9-я симфония стоила ему много сил и труда. Во время работы он совсем перестал заботиться о своей внешности. Вот как описывал его один из современников: «Седые волосы висели в беспорядке. Незастегнутый сюртук. Карманы оттопырены, так как вмещали записную книжку, толстую тетрадь для разговоров и слуховую трубку. Свою шляпу он носил несколько назад, чтобы лоб был открыт. (Впрочем, он ее беспрестанно терял.) Так он странствовал, подавшись вперед, высоко подняв голову, не обращая внимания на прохожих. Неудивительно, что чужие не всегда могли угадать, что под такой необычной внешностью скрывается такой великий человек».
Из-за этого он часто попадал в неприятные ситуации. Во время одной прогулки он заблудился и к вечеру оказался в одном из пригородов Вены. Своим видом он привлек внимание полицейского, который принял его за нищего и арестовал.

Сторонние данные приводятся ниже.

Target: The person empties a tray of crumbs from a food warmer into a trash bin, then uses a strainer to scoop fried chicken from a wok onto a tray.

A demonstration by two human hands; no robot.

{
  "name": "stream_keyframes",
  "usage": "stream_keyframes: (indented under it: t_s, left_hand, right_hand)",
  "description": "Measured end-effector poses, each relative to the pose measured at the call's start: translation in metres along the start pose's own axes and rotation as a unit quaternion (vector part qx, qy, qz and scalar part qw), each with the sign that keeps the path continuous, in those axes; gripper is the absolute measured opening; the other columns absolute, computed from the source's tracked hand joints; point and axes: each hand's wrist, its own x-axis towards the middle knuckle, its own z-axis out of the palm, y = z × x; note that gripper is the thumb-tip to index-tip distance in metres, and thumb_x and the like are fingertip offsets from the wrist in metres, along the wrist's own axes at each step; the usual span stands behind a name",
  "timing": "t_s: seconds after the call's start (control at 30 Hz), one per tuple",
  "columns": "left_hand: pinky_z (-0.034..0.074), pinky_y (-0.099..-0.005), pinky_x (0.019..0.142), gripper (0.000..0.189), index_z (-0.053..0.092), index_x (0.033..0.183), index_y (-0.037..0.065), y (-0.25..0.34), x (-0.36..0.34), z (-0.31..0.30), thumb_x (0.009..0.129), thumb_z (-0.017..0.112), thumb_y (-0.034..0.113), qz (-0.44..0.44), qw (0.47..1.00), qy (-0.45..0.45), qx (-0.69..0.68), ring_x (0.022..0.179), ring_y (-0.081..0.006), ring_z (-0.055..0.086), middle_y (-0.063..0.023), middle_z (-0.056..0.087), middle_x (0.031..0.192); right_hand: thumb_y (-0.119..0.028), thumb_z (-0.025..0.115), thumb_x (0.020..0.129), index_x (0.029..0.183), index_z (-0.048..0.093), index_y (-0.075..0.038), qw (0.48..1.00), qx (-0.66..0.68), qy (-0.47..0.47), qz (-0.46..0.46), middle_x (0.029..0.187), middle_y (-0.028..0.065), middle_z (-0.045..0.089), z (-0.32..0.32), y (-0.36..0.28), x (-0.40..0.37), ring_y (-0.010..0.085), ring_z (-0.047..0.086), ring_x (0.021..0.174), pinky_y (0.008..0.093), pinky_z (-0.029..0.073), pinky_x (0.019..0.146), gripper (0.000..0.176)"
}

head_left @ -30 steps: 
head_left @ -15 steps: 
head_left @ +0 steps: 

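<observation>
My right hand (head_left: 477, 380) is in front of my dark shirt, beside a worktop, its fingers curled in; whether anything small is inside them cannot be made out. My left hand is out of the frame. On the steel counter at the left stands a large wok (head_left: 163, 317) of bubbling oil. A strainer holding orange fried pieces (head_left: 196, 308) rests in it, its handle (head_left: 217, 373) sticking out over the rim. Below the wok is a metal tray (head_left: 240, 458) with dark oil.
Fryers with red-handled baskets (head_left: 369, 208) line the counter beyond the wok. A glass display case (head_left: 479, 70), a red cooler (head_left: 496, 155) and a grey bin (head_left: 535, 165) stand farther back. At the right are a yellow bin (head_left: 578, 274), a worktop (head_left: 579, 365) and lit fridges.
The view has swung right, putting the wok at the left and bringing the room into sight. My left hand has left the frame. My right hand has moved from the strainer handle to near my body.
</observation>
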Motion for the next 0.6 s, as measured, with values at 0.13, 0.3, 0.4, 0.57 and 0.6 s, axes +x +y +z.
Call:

На его заявление: «Я — Бетховен!», последовал ответ: «Как бы не так». В результате его отвели в участок, откуда потом великого композитора выручили друзья.
В письме графине Эрдеди Бетховен написал: «Мы, смертные с бессмертным духом, рождены только для страданий и радостей, и, можно сказать, — лучшие получают радость через страдания». И действительно, вся его радость была в страдании, т. е. в полнейшем отречении от своих личных интересов и стремлений. Эту свою «мораль» он выражал во всех своих великих произведениях, но теперь, на вершине его деятельности и жизни, она приняла еще более глубокую форму. «Нет ничего более высокого, чем приблизиться к Божеству и оттуда распространять его лучи между людьми». Эта идея служения человечеству, служения, основанного на высшей любви и самоотречении, составляет результат всей его внутренней жизни. И ее он вложил в свою симфонию «о смертных с бессмертным духом».

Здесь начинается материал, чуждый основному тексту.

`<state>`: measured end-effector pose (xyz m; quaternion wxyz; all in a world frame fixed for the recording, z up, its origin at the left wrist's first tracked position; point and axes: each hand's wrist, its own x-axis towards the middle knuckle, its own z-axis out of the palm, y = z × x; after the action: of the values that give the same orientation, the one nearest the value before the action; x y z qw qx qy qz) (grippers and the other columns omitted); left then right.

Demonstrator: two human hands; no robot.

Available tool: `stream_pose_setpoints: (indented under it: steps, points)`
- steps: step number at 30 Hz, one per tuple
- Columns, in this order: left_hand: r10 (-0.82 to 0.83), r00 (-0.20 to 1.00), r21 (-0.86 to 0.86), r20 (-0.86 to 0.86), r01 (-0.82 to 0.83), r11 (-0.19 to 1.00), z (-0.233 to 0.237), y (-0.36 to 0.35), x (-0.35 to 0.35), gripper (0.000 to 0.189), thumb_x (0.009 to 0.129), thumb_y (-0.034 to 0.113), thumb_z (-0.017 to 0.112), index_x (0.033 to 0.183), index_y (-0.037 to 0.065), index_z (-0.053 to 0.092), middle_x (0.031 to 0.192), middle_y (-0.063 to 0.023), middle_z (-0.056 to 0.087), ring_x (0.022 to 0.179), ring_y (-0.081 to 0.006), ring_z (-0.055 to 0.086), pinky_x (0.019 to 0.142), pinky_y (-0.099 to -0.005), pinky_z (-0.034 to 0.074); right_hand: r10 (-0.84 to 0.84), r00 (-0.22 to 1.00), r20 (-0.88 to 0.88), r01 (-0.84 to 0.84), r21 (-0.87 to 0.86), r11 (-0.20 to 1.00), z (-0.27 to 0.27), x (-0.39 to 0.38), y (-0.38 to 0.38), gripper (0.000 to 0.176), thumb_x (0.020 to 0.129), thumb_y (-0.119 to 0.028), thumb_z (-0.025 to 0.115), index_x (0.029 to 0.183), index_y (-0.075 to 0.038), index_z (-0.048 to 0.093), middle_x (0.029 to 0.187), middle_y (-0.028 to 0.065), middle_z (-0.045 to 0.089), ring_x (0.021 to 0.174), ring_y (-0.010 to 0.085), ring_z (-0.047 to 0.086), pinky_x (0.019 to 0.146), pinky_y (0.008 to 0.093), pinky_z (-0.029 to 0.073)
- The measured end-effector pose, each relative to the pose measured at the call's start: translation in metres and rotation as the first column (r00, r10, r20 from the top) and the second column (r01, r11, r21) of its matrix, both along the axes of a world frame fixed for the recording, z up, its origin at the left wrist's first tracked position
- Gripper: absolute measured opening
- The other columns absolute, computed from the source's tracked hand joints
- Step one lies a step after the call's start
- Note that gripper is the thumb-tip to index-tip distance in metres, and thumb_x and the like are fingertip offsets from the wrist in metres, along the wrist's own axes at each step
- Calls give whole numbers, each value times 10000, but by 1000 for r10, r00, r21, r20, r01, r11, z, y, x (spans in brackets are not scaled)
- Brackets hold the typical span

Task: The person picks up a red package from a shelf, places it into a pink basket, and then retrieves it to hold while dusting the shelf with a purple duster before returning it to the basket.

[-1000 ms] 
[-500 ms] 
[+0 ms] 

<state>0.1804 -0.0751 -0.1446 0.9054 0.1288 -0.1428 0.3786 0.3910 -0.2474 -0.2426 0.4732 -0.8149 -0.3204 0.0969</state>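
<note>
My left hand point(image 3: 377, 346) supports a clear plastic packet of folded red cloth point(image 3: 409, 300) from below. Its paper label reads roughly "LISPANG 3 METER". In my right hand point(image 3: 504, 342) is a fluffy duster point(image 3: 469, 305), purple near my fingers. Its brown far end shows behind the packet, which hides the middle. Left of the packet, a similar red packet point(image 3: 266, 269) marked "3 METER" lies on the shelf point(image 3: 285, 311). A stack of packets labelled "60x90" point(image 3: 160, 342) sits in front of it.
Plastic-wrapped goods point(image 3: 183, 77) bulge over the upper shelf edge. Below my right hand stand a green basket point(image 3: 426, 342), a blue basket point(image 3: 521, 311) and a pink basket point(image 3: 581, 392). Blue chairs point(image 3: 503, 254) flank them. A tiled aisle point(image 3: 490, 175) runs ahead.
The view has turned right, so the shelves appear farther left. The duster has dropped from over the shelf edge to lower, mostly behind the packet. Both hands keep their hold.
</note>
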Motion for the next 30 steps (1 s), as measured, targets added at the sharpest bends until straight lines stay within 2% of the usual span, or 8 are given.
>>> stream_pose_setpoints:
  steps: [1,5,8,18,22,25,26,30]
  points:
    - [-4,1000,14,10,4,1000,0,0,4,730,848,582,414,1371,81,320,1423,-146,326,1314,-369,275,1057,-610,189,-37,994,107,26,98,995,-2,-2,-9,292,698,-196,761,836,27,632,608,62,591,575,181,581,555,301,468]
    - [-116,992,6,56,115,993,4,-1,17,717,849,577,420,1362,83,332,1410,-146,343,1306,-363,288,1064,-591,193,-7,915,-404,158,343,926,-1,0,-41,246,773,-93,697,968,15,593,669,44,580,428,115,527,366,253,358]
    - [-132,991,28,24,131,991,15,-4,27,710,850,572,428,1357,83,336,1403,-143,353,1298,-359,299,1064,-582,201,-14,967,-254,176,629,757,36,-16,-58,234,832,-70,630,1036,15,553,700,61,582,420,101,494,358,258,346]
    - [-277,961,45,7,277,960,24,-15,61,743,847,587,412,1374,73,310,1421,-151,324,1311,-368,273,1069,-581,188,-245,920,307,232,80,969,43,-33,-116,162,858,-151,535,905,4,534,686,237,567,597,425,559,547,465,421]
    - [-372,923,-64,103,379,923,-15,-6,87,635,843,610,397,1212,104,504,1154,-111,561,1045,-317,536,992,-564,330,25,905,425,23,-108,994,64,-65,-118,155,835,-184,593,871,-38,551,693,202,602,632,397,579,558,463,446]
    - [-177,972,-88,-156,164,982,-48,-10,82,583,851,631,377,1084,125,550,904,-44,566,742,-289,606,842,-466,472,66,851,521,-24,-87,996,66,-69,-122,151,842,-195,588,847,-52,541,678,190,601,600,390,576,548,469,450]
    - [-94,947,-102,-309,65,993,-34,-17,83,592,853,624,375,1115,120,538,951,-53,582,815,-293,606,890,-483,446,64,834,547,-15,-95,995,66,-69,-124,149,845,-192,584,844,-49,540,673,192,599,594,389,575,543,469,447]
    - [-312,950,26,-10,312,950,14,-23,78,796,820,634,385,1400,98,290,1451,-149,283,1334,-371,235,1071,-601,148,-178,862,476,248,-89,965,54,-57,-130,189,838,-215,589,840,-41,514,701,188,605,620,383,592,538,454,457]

Почти параллельно с симфонией была закончена Торжественная месса. Казалось бы, что может быть более противоположным: симфония с хором (впервые в истории симфонической музыки), воспевающим братство всего человечества могучим гимном на слова «Оды к Радости» Шиллера, и месса, написанная на традиционный латинский текст, предназначенная для праздничного католического богослужения? Но в одном из писем сам Бетховен соединил эти жанры: «Если бы я не был совершенно лишен средств существования, я не писал бы ничего, кроме опер, симфоний, церковной музыки, в крайнем случае, еще квартеты». Мечтой композитора было обращаться не к узкому кругу любителей, а к большой аудитории. А где может быть больше аудитория, чем в соборе во время церковного праздника? Разве что в театре. Ведь и симфонические концерты проходили тогда в залах, которые вмещали гораздо меньше слушателей. Поэтому и поставил Бетховен в один, кажущийся нам сейчас странным, ряд оперу, симфонию и церковную музыку. Поэтому и вложил в мессу содержание, выходившее за пределы молитв и славословий.